_Task goal_
The entries are to be written out word for word, with their images left out.

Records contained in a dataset

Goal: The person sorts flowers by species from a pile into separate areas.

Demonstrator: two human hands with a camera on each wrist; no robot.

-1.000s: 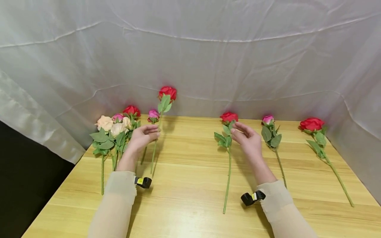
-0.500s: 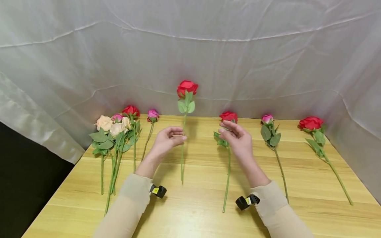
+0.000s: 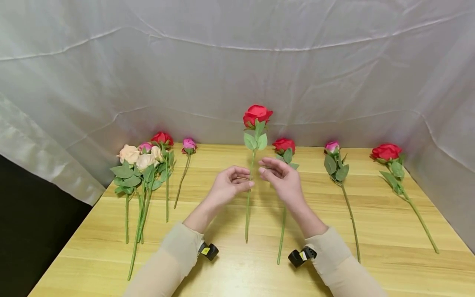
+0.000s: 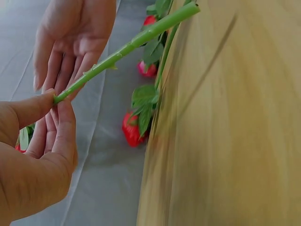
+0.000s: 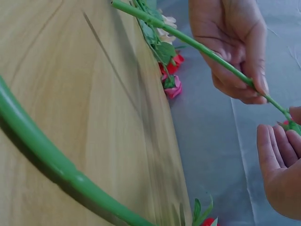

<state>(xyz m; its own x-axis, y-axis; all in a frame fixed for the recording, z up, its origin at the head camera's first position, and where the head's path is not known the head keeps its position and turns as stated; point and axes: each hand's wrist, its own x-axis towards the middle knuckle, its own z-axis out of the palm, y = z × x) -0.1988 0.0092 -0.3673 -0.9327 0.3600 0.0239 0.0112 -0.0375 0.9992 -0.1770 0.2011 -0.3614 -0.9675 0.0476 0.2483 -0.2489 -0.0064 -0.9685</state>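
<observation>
Rose [image 3: 257,117] was lifted, not yet set down.
Left hand [image 3: 227,185] pinched its stem [image 3: 248,214]; right hand [image 3: 285,181], relaxed, held nothing (other roses [image 3: 386,152] lay on table [image 3: 382,222]).

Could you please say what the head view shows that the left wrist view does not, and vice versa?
Only the head view shows the cream roses and wrist cameras. Only the left wrist view shows small thorns on the held rose stem. Both show the left hand pinching that stem, the right hand nearby, and the wooden table.

Left hand [image 3: 227,186] in pinch — right hand [image 3: 285,180] loose
</observation>
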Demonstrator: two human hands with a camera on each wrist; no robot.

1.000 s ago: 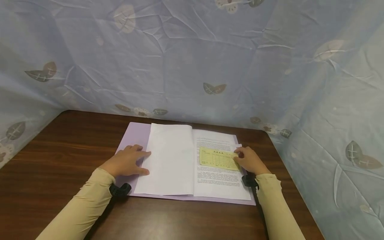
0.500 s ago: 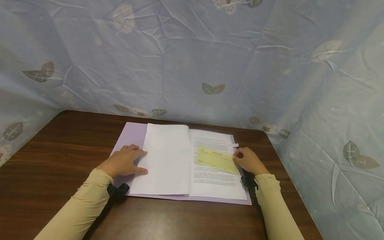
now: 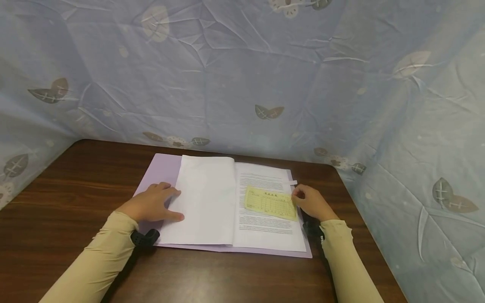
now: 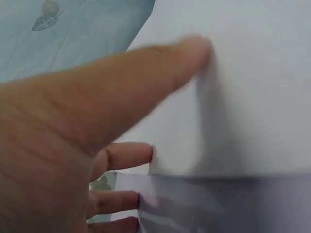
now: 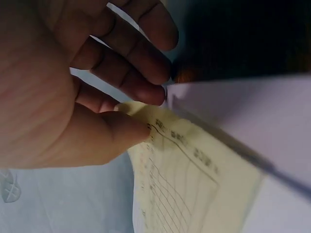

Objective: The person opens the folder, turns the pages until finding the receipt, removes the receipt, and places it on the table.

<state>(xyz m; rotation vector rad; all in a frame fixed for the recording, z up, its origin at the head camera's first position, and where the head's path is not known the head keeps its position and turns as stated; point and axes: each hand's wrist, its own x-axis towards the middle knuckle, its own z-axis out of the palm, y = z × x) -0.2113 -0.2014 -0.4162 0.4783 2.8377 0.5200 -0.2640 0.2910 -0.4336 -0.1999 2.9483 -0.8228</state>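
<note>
A purple folder (image 3: pixel 166 165) lies spread on the table, with a blank white sheet (image 3: pixel 206 202) turned to its left side and a printed page (image 3: pixel 265 237) on its right. Across the printed page lies a yellow slip (image 3: pixel 265 202) with a ruled form on it. My right hand (image 3: pixel 310 203) pinches the slip's right end between thumb and index finger, its other fingers loosely bent in the right wrist view. My left hand (image 3: pixel 151 203) rests at the left edge of the blank sheet, fingers spread; its thumb (image 4: pixel 146 82) reaches over the white paper.
The dark wooden table (image 3: pixel 68 202) extends on both sides of the folder and in front of it. A pale blue patterned cloth (image 3: pixel 212 75) hangs behind and on both sides. A small white tab (image 3: pixel 293 182) sticks out from the page's right edge.
The folder with its papers has shifted slightly left together with my left hand. The yellow slip has also moved a little left and tilted slightly, still pinched by my right hand.
</note>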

_Answer space_
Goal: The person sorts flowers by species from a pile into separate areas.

Demonstrator: two human hands with a camera on each wrist; no robot.

-1.000s: 
-0.500s: 
+0.000s: 
+0.000s: 
+0.000s: 

<state>(xyz m; its own x-axis, y-axis; all in a frame fixed for the recording, z up, its origin at the head camera's first position, and where the head's path is not known the head keeps its position and turns as stated; point and axes: each hand's wrist, its own x-axis towards the middle knuckle, its own z-axis out of the palm, y = z × x) -0.1988 0.0092 -0.3673 -0.9327 0.3600 0.0239 0.0112 -0.0375 0.9992 -0.1770 0.2011 -0.3614 -0.9675 0.0476 0.2483 -0.2489 -0.0064 -0.9685</state>
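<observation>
Rose [image 3: 257,117] was lifted, not yet set down.
Left hand [image 3: 227,185] pinched its stem [image 3: 248,214]; right hand [image 3: 285,181], relaxed, held nothing (other roses [image 3: 386,152] lay on table [image 3: 382,222]).

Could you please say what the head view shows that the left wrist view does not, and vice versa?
Only the head view shows the cream roses and wrist cameras. Only the left wrist view shows small thorns on the held rose stem. Both show the left hand pinching that stem, the right hand nearby, and the wooden table.

Left hand [image 3: 227,186] in pinch — right hand [image 3: 285,180] loose
</observation>
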Demonstrator: two human hands with a camera on each wrist; no robot.

1.000 s ago: 
0.500 s ago: 
now: 
now: 
now: 

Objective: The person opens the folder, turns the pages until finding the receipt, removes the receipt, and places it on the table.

<state>(xyz m; rotation vector rad; all in a frame fixed for the recording, z up, its origin at the head camera's first position, and where the head's path is not known the head keeps its position and turns as stated; point and axes: each hand's wrist, its own x-axis towards the middle knuckle, its own z-axis out of the palm, y = z × x) -0.2113 -0.2014 -0.4162 0.4783 2.8377 0.5200 -0.2640 0.2910 -0.4336 -0.1999 2.9483 -0.8228</state>
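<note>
A purple folder (image 3: pixel 166 165) lies spread on the table, with a blank white sheet (image 3: pixel 206 202) turned to its left side and a printed page (image 3: pixel 265 237) on its right. Across the printed page lies a yellow slip (image 3: pixel 265 202) with a ruled form on it. My right hand (image 3: pixel 310 203) pinches the slip's right end between thumb and index finger, its other fingers loosely bent in the right wrist view. My left hand (image 3: pixel 151 203) rests at the left edge of the blank sheet, fingers spread; its thumb (image 4: pixel 146 82) reaches over the white paper.
The dark wooden table (image 3: pixel 68 202) extends on both sides of the folder and in front of it. A pale blue patterned cloth (image 3: pixel 212 75) hangs behind and on both sides. A small white tab (image 3: pixel 293 182) sticks out from the page's right edge.
The folder with its papers has shifted slightly left together with my left hand. The yellow slip has also moved a little left and tilted slightly, still pinched by my right hand.
</note>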

With this, the answer is done.